Qiskit / qiskit-aer

Aer is a high performance simulator for quantum circuits that includes noise models
https://qiskit.github.io/qiskit-aer/
Apache License 2.0
504 stars 361 forks source link

MPI segmentation fault with simple circuit on 1 node #1788

Open mdepasca opened 1 year ago

mdepasca commented 1 year ago

Informations

What is the current behavior?

We build qiskit-aer with MPI support (intelMPI) on an HPC system. Currently we are trying to run this simple test script

from qiskit import *
from qiskit.circuit.library import QuantumVolume
from qiskit.providers.aer import *
from qiskit.utils import algorithm_globals

consistent_seed_to_all_processes = 12345
algorithm_globals.random_seed = consistent_seed_to_all_processes

sim = AerSimulator(method='statevector', device='CPU', blocking_qubits=5)

shots = 100
depth = 3
qubits = 3
circuit = transpile(QuantumVolume(qubits, depth, seed=2),
                    backend=sim,
                    optimization_level=0)

print(circuit)

circuit.measure_all()
result = execute(circuit, sim, shots=shots,
                 blocking_enable=True, blocking_qubits=5).result()

dict = result.to_dict()
print(dict.keys())
meta = dict['metadata']
myrank = meta['mpi_rank']
print(myrank)

with the following resource:

What we experience is a Segmentation Fault error from some or all the tasks (the discriminating factor is not clear) at the end of the script, see the partial output below

[...]
     ┌──────────┐┌──────────┐┌──────────┐
q_0: ┤0         ├┤0         ├┤0         ├
     │  su4_837 ││          ││          │
q_1: ┤1         ├┤  su4_262 ├┤  su4_110 ├
     └──────────┘│          ││          │
q_2: ────────────┤1         ├┤1         ├
                 └──────────┘└──────────┘
dict_keys(['backend_name', 'backend_version', 'date', 'header', 'qobj_id', 'job_id', 'status', 'success', 'results', 'metadata', 'time_taken'])
13
[...]
===================================================================================
=   BAD TERMINATION OF ONE OF YOUR APPLICATION PROCESSES
=   RANK 0 PID 51068 RUNNING AT i23r02c05s12
=   KILLED BY SIGNAL: 9 (Killed)
===================================================================================
[...]
===================================================================================
=   BAD TERMINATION OF ONE OF YOUR APPLICATION PROCESSES
=   RANK 14 PID 51082 RUNNING AT i23r02c05s12
=   KILLED BY SIGNAL: 11 (Segmentation fault)
===================================================================================

Steps to reproduce the problem

We built and installed qiskit-aer in an Anaconda 3 (2021.05) environment with the following dependencies:

and running

python ./setup.py bdist_wheel -- -DAER_MPI=True -DBUILD_TESTS=True
pip install dist/qiskit_aer-*.whl

Then we run the script as follow

srun -n 16 python 1_mpi_test_CPU.py

What is the expected behavior?

We expect the script to end with no Segmentation Fault errors.

Suggested solutions

None so far

doichanj commented 1 year ago

I found MPI issue and I posted PR #1808 I do not know this fix is related to this issue or not, but I could not reproduce the error with this PR.

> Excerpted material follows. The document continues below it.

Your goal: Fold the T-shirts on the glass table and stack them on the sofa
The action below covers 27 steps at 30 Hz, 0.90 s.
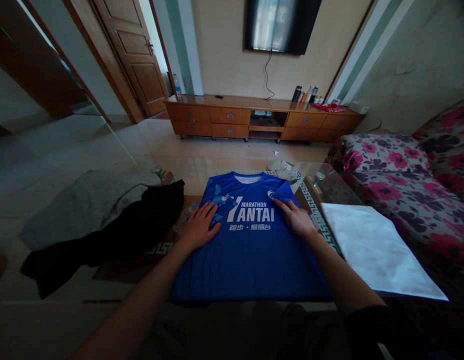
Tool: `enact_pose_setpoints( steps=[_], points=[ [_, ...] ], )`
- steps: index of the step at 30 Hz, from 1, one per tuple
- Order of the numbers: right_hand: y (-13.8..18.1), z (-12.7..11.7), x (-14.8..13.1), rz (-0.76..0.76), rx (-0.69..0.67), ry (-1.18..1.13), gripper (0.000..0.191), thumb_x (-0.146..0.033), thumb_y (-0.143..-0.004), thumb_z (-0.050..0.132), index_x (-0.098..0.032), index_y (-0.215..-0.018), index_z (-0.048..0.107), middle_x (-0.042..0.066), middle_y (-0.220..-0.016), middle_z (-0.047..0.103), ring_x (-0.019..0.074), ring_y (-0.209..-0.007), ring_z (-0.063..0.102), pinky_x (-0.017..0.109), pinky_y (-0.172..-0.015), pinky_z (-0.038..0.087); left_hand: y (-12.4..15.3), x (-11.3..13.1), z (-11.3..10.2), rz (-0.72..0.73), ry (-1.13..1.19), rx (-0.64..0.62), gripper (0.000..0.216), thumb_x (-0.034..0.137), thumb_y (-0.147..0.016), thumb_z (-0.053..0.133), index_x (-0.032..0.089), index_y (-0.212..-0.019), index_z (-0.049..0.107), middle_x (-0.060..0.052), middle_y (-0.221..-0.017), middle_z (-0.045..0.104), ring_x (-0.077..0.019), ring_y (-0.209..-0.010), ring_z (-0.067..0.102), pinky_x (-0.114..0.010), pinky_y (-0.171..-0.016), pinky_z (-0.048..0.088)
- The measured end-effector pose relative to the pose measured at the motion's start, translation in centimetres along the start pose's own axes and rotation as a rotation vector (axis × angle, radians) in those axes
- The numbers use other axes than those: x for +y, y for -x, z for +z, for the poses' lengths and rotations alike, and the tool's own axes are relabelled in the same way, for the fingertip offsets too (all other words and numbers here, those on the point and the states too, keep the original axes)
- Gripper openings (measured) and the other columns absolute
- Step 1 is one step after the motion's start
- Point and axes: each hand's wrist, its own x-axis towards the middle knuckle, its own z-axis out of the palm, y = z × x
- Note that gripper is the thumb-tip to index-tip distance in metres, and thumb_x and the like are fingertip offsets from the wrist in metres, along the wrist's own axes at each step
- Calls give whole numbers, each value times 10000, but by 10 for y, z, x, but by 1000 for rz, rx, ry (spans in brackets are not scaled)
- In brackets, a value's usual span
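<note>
A blue T-shirt [250,265] with white "Marathon Yantai" lettering lies spread flat on a glass table, its collar at the far end. The sides of the shirt look tucked in, though I cannot see beneath it. My left hand [198,226] rests on the shirt's left edge, palm down with its fingers stretched out. On the opposite edge lies my right hand [300,220], its index finger extended near the small white logo and its other fingers partly hidden. Neither hand grips the cloth visibly.
To the left lie a grey garment [93,200] and a black garment [142,225]. A flat white cloth [378,250] is at the right, beside a flowered sofa [400,192]. Farther off stand a wooden TV cabinet [232,116] with bottles and a wall-mounted television [280,25].
</note>
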Motion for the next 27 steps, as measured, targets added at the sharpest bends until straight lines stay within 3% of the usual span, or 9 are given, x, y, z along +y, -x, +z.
enact_pose_setpoints(
  steps=[2,4,7,15,18,21,22,24,27],
  points=[
    [-1,1,4,-1,24,35,651,-161,-990,408,-275,-1627,337,119,-1406,557,269,-1148,623,370,-963,505,0,-1,1,3,-14,-2,661,552,-1008,417,257,-1598,368,-57,-1684,332,-248,-1571,246,-466,-1291,148],
    [-2,4,10,-33,40,69,552,-178,-989,440,-221,-1538,483,137,-1341,589,264,-1110,636,365,-961,509,0,-1,2,2,-26,0,665,557,-1010,406,261,-1604,358,-50,-1685,331,-243,-1572,243,-462,-1291,156],
    [-3,10,18,-73,71,87,426,-207,-1000,457,-219,-1394,617,123,-1276,618,239,-1071,646,339,-960,507,1,-2,2,5,-41,3,673,565,-1013,389,253,-1609,350,-52,-1687,323,-242,-1574,241,-461,-1292,160],
    [1,10,13,-69,91,-29,343,-316,-997,484,-239,-1261,688,99,-1204,665,224,-984,672,321,-903,520,1,-1,1,4,-47,-4,679,568,-1014,383,241,-1608,353,-55,-1690,318,-243,-1570,252,-461,-1291,163],
    [-4,4,27,10,289,-218,367,-363,-1022,418,-210,-1199,700,113,-1163,688,228,-1005,673,329,-942,515,1,-1,2,1,-48,4,672,556,-1014,396,248,-1609,353,-54,-1688,321,-245,-1569,252,-464,-1290,159],
    [-8,-3,62,204,504,-345,356,-274,-977,420,-168,-1200,677,137,-1157,705,243,-1050,670,349,-959,507,1,-1,3,-1,-43,15,673,548,-1010,413,261,-1615,343,-51,-1685,329,-250,-1569,251,-465,-1292,149],
    [-8,-4,75,274,475,-364,337,-243,-933,464,-165,-1187,674,131,-1124,718,242,-1019,678,344,-921,516,1,-1,3,0,-41,15,673,550,-1010,415,263,-1615,343,-51,-1685,330,-251,-1569,251,-466,-1292,148],
    [-4,-4,98,389,270,-389,348,-219,-823,593,-166,-1160,661,109,-1030,736,229,-900,694,313,-799,527,1,-1,3,4,-41,13,672,556,-1010,410,261,-1611,350,-53,-1684,331,-251,-1568,254,-467,-1291,153],
    [5,2,113,363,-20,-375,449,-219,-716,706,-156,-1154,635,78,-915,731,193,-743,676,270,-665,501,1,-2,3,7,-48,15,673,562,-1012,403,249,-1605,360,-64,-1684,330,-252,-1563,266,-471,-1289,159]
  ],
)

By the way, in this example, blocking_qubits=5 is not correct because the number of qubit of circuit is 3 that is less than blocking qubits. If using 16 processes to parallelize the simulation, (number of qubits) - (blocking qubits) should be greater or equal 4.

mdepasca commented 1 year ago

We performed the suggested changes and re-installed qiskit-aer following the acceptance of PR #1808.

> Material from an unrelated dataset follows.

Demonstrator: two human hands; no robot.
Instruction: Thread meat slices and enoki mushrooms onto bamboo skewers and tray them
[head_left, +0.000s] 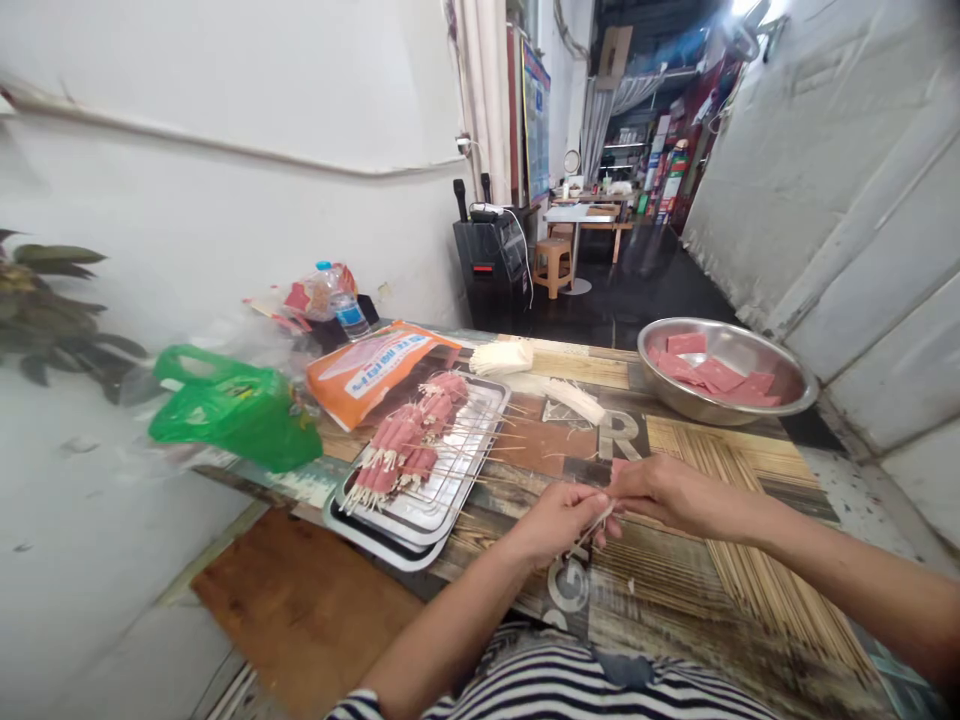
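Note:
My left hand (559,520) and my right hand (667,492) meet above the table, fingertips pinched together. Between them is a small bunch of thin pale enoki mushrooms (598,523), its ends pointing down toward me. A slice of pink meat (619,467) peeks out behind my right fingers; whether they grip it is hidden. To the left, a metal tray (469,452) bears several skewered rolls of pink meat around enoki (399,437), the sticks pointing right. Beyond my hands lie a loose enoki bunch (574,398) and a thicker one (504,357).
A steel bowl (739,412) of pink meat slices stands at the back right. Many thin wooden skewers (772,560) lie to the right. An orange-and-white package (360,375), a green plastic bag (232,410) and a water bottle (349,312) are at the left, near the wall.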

Unfortunately, nothing changed when running our script: we are still receiving Segmentation Fault messages, both from Intel MPI and from Open MPI.

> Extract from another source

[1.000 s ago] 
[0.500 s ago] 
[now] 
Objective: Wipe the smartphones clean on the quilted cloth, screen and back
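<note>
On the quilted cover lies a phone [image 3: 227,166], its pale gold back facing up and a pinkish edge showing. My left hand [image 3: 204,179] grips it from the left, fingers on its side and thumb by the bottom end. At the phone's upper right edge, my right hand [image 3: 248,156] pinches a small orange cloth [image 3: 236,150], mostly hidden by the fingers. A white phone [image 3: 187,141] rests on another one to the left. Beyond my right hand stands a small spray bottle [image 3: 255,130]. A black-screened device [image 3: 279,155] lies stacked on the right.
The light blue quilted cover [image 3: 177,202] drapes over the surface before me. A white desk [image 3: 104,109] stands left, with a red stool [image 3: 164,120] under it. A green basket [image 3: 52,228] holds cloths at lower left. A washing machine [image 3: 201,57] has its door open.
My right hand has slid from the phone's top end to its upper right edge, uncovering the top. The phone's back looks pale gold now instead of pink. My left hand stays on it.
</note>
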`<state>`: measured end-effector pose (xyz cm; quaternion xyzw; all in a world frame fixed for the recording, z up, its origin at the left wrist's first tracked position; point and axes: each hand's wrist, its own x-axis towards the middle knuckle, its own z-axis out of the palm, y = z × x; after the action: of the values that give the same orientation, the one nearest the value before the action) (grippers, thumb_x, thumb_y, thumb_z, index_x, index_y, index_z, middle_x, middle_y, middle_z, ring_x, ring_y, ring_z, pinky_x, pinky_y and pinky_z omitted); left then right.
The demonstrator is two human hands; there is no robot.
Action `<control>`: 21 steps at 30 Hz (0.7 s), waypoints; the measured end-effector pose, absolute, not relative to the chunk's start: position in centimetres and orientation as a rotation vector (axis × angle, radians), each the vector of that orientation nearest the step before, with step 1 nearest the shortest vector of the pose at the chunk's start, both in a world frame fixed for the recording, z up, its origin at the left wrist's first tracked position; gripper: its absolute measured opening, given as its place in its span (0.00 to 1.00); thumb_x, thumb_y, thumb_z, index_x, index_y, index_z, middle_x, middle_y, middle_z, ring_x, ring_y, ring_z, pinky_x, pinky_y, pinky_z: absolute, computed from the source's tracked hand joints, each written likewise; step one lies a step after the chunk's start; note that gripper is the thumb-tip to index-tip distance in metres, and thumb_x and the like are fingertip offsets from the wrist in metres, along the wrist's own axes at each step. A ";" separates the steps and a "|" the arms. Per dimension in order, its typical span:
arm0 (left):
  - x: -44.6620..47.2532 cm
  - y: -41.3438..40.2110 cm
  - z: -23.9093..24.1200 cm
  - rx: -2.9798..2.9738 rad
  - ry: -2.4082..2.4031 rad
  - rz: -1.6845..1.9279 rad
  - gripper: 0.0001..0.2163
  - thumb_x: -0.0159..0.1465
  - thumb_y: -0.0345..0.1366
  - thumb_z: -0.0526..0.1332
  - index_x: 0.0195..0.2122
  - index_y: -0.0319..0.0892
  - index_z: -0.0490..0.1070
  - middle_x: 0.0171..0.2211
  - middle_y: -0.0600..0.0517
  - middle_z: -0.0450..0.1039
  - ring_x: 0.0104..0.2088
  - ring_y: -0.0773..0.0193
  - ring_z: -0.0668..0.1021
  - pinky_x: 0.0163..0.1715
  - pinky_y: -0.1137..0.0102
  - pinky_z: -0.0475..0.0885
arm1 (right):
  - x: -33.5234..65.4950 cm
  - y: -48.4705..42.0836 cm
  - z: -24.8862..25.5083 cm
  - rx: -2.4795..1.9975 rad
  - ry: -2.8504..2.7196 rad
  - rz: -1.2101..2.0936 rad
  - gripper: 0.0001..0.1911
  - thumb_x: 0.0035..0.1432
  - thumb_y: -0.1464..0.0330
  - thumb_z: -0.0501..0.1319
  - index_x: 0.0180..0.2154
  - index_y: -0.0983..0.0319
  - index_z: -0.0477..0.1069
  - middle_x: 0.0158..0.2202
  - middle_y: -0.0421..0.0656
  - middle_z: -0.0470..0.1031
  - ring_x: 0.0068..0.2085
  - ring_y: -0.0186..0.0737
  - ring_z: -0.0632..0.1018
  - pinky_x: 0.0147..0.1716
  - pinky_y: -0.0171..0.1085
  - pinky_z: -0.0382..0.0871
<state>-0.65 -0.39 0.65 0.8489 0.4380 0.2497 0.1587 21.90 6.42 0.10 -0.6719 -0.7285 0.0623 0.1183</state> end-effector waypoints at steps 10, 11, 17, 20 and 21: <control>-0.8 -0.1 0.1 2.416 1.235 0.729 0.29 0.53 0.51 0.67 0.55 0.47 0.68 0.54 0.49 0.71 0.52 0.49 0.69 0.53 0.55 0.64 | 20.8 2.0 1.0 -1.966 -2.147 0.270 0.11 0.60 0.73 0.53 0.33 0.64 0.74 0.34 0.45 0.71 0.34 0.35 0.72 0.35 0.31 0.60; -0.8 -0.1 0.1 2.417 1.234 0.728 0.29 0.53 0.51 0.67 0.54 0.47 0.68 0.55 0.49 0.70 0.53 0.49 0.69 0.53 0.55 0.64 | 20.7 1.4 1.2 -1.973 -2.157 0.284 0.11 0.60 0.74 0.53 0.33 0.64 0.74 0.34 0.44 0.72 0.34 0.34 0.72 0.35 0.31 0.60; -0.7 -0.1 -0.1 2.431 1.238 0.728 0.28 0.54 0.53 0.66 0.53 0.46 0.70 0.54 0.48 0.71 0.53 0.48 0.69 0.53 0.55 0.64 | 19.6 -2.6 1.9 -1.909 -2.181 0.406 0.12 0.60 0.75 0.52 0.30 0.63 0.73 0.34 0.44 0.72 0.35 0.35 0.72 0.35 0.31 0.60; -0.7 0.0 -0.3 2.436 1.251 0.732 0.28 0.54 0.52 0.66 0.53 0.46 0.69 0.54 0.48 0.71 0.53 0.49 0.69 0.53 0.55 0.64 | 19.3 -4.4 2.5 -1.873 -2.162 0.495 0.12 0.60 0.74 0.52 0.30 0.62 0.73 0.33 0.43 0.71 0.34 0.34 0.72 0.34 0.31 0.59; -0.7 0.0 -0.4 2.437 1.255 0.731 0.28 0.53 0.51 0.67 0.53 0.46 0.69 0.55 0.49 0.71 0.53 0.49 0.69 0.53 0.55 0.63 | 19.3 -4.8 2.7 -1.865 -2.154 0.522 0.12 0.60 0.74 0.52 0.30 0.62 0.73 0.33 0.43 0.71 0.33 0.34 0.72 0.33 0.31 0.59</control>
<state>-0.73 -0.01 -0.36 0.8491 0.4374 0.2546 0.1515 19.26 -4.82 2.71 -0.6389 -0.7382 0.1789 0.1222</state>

mdepasca commented 1 year ago

WRT the first version of the script, I updated as follows:

qubits = 12 blockingQubits = qubits - 4

...

depth = 5

...

circuit.measure_all() result = execute( circuit, sim, shots=shots, blocking_enable=True, blocking_qubits=blockingQubits ).result()



and run on 16 processes. This has not helped
doichanj commented 1 year ago

I tested with the latest source code of Qiskit Aer, but I could not reproduce segmentation fault with the script with 16 processes / node. I tried changing some build options and parameters in the scripts but it runs correctly. Could you please provide debug trace?

mdepasca commented 1 year ago

How would you suggest me to produce such debug trace?

doichanj commented 1 year ago

Stack trace can be obtained by using gdb with dumped core file. (by using bt command after reading core file) To get stack trace, please add -g compiler option, by adding one line below in CMakeLists.txt

set(AER_COMPILER_FLAGS "${AER_COMPILER_FLAGS} -g")

mdepasca commented 1 year ago

Thank you. I understand I should have a core dump file; however that is actually not created by the seg-fault of the MPI ranks. Do you have any suggestion on how to get around this?

doichanj commented 1 year ago

Before running the program, set the core file size to unlimited. ulimit -c unlimited Then after segv occurs, core file can be loaded to gdb by using coredumpctl coredumpctl gdb -1 And type bt to get the trace.

mdepasca commented 1 year ago

Unfortunately, I can't produce such file on the system I am on. It is an HPC system and sysadmin was very clear about the fact that systemd-coredump is not installed (and likely is not going to be installed, I may add).